For example, when I first ‘met’ Emmett, I felt sorry for him, and angry for him! I remember thinking (while reading his obituaries on microfilm for the first time): Poor, misunderstood young man. I even wrote those words in my notes that afternoon at the American University library, as I scrolled through the film. This was, of course, before I learned that he died pretty much by his own hand — drinking himself to death. I didn’t know him at all in those days.

I thought I could get to know Emmett this way, through reading about him, hopefully some of it in his own words, too. But alas, there’s very little of him, in his own words (save for the elusive scrapbook of his that may be floating around out there, somewhere).

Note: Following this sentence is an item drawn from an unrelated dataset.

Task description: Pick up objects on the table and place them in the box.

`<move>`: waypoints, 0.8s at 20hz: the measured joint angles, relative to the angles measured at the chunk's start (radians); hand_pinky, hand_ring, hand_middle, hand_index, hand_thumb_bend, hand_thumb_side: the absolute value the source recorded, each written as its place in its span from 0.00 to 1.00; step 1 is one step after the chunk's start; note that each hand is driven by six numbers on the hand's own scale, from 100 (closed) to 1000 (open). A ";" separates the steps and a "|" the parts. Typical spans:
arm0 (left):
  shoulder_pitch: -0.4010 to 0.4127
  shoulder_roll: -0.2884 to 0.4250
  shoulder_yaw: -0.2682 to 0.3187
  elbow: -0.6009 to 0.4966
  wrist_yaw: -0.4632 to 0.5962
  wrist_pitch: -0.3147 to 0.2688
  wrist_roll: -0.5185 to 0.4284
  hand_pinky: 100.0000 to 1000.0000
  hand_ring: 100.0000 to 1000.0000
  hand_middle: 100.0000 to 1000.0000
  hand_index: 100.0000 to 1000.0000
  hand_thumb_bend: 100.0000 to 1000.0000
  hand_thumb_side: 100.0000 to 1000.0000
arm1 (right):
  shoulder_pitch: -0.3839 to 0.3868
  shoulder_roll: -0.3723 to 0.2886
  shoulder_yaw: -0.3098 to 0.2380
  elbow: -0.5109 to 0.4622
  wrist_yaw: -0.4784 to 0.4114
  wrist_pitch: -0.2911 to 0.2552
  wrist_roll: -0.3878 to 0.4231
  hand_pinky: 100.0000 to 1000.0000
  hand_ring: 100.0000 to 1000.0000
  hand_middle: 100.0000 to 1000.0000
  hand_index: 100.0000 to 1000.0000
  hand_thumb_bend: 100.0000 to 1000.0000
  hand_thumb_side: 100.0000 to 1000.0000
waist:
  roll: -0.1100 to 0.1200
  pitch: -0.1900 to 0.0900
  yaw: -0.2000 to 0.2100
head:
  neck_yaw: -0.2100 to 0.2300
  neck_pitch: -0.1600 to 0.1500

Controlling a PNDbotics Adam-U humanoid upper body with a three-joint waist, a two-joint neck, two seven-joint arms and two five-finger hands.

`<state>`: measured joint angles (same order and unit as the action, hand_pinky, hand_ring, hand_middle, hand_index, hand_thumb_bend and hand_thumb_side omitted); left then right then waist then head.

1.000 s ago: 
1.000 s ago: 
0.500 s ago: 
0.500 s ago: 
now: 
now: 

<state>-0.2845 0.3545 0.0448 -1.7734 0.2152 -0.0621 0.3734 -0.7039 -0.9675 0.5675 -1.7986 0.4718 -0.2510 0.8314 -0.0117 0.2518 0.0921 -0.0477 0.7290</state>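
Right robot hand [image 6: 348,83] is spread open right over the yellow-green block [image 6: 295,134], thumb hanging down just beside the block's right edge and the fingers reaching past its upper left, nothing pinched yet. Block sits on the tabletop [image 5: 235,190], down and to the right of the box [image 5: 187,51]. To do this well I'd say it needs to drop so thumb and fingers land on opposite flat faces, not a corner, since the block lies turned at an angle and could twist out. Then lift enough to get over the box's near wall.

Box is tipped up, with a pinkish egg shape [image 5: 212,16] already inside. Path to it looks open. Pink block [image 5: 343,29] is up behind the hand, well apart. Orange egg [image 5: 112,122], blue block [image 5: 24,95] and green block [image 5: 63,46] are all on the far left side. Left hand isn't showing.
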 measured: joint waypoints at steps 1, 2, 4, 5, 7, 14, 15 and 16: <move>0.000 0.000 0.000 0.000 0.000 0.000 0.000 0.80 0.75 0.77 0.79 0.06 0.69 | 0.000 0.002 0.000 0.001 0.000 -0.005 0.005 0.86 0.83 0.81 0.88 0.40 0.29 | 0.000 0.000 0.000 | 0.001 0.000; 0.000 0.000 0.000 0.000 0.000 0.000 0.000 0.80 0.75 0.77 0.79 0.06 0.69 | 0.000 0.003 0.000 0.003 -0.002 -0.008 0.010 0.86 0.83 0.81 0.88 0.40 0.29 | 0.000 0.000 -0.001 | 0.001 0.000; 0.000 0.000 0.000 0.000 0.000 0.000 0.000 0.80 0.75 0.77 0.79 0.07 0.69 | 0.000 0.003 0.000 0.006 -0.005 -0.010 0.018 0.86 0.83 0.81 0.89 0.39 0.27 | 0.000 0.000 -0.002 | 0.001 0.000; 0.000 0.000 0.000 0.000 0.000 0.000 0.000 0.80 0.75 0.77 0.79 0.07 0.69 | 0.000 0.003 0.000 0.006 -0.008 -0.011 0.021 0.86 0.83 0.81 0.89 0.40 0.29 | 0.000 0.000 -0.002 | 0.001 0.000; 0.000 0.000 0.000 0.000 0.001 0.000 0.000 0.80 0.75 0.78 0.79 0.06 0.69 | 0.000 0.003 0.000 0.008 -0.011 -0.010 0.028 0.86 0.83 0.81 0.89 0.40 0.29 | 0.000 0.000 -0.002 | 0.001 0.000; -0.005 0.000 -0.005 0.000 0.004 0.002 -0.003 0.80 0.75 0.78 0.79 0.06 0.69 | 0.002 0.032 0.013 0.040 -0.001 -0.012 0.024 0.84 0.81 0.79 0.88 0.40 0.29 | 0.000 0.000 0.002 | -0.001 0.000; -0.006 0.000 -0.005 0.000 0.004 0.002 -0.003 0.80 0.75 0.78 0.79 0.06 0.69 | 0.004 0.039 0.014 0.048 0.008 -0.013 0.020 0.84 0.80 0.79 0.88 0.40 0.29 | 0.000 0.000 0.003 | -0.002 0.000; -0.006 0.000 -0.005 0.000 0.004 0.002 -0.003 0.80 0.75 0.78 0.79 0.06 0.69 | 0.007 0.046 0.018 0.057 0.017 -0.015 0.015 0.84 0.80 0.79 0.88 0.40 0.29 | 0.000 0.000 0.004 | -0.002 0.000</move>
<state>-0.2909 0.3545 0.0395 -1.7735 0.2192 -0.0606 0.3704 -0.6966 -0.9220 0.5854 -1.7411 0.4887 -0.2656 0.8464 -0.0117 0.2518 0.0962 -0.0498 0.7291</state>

And while I feel as if I know something about him, there’s so much I don’t know, and that is intimidating me, 100 years after his death. I know a lot of details about him, but there’s so much I still don’t know. I wonder:

  • why he persisted in a career that he was fundamentally unready to embark upon;
  • why he always seemed alone even in a crowd of admirers, both male and female;
  • why he seemed to always have an ‘escape’ from personal commitment when people got too close;
  • why he ultimately drank himself to death.

I’m not sure I’ll ever find the answers to these questions. Whether or not I do, the discovery of this long-lost cousin, and the journey to understand him — and myself — has been a worthwhile project.

 

But for the Grace of God

Standard

When I close my eyes, I see it: The ancient scrapbook covered in gray dust, high on a shelf in a Florida library, long forgotten. And on the phone, I hear the excited voice of my friend Jacki the Archivist:

“We aren’t sure how it got there, but it’s been undisturbed for decades. It was part of a collection of mementos belonging to a long-deceased Florida lawyer named Kehoe.”

It? I ask.

“Your cousin Emmett Wilson’s long-lost scrapbook.”

I’ve fantasized receiving this message from Jacki since I began this research in 2013. This scrapbook is the major piece in the puzzle to tell Emmett’s story that’s still missing.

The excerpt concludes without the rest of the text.